-- Instructions for the task --
Determine the number of lines below that contain "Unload". Write nothing but that number.

****************

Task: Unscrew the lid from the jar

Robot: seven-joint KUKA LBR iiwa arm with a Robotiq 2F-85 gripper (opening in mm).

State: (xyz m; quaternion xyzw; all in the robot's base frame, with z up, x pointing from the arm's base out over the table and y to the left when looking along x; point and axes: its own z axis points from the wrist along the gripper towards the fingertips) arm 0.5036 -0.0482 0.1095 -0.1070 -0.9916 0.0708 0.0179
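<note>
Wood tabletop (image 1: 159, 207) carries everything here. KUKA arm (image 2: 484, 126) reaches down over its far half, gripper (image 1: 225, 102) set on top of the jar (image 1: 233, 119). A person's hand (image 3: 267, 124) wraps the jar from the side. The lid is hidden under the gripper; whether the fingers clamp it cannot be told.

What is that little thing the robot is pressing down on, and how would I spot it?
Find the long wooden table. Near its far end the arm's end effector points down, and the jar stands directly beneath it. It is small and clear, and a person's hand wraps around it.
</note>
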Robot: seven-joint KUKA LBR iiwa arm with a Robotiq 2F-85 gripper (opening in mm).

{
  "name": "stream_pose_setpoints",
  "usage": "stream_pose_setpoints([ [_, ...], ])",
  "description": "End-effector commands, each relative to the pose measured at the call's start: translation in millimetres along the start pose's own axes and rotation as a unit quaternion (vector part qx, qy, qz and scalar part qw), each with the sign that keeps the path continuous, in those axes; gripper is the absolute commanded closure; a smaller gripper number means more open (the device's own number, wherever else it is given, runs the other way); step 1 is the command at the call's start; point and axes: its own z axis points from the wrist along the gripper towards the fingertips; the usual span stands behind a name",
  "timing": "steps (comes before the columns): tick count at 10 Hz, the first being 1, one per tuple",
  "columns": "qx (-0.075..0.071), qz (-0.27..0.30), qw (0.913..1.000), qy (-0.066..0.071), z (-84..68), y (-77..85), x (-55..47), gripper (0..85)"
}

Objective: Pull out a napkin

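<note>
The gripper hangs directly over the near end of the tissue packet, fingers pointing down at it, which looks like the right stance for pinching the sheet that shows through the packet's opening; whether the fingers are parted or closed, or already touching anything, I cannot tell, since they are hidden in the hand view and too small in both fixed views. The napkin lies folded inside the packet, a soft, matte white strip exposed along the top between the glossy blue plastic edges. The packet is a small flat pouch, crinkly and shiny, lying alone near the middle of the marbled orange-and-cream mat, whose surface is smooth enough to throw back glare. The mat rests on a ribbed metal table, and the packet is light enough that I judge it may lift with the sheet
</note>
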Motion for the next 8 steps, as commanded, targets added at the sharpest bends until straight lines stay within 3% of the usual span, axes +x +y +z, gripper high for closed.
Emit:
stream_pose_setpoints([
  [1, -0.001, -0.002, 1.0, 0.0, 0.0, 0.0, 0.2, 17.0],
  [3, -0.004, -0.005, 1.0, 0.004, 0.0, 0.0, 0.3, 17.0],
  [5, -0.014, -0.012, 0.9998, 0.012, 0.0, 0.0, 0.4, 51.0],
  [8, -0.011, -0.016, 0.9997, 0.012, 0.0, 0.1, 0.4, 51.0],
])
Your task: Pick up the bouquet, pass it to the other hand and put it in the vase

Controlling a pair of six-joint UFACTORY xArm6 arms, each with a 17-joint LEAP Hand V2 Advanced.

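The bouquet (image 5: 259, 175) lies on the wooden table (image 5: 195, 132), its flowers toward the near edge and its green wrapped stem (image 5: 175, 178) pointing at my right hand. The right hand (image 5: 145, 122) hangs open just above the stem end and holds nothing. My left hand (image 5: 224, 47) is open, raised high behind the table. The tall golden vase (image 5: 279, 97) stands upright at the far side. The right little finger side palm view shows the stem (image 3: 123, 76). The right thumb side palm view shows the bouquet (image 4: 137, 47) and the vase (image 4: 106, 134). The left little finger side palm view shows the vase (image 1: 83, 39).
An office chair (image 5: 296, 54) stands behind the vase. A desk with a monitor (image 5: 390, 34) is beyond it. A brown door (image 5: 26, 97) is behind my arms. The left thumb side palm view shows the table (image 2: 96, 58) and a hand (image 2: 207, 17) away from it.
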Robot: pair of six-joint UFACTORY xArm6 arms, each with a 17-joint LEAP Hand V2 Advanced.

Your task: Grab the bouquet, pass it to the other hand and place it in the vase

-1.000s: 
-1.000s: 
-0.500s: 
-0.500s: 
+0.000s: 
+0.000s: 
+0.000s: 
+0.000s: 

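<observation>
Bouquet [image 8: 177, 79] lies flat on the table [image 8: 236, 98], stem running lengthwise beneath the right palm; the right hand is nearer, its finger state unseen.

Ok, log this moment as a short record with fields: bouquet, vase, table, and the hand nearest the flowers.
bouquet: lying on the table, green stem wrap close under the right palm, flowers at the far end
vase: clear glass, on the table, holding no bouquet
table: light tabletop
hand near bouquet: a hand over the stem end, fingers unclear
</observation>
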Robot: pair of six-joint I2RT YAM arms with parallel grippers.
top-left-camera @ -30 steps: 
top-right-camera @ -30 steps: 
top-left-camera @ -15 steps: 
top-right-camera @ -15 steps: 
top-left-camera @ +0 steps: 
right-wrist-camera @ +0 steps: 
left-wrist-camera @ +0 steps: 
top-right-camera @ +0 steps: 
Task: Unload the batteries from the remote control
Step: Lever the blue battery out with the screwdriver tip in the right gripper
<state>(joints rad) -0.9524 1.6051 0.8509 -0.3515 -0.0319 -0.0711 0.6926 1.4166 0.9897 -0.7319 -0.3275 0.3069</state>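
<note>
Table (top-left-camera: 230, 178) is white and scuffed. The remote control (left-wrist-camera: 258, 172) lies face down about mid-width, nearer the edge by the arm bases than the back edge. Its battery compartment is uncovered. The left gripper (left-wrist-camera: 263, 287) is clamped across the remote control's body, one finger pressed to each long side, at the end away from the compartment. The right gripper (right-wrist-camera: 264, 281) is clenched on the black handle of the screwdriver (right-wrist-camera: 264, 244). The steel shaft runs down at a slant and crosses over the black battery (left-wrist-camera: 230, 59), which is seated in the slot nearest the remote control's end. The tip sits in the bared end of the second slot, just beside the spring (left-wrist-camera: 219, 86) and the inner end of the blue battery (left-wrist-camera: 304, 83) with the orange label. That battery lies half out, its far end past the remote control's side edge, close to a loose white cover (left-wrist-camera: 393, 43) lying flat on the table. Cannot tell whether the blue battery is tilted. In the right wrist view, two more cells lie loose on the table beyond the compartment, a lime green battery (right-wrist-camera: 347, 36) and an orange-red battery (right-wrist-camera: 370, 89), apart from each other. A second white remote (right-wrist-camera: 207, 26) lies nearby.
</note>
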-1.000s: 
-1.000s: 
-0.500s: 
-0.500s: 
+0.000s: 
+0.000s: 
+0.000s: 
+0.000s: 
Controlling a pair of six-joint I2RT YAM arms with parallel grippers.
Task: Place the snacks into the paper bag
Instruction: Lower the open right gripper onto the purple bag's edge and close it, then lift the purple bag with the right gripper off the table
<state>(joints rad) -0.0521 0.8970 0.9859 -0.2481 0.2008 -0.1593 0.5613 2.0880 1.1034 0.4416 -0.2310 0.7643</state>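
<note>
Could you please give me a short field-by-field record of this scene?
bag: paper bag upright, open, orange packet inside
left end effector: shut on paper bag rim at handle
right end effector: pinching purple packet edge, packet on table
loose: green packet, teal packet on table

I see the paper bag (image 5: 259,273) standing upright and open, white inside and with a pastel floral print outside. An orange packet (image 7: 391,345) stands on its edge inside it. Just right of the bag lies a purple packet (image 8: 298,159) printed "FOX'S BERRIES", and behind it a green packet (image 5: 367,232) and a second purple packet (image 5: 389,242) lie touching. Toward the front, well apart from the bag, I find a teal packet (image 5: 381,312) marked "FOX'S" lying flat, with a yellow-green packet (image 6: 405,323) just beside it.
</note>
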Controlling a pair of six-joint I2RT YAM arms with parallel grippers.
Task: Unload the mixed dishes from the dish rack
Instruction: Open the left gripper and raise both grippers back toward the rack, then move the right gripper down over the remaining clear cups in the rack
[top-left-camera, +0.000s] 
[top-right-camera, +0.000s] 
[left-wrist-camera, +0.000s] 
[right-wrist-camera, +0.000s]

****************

-- Expected answer --
2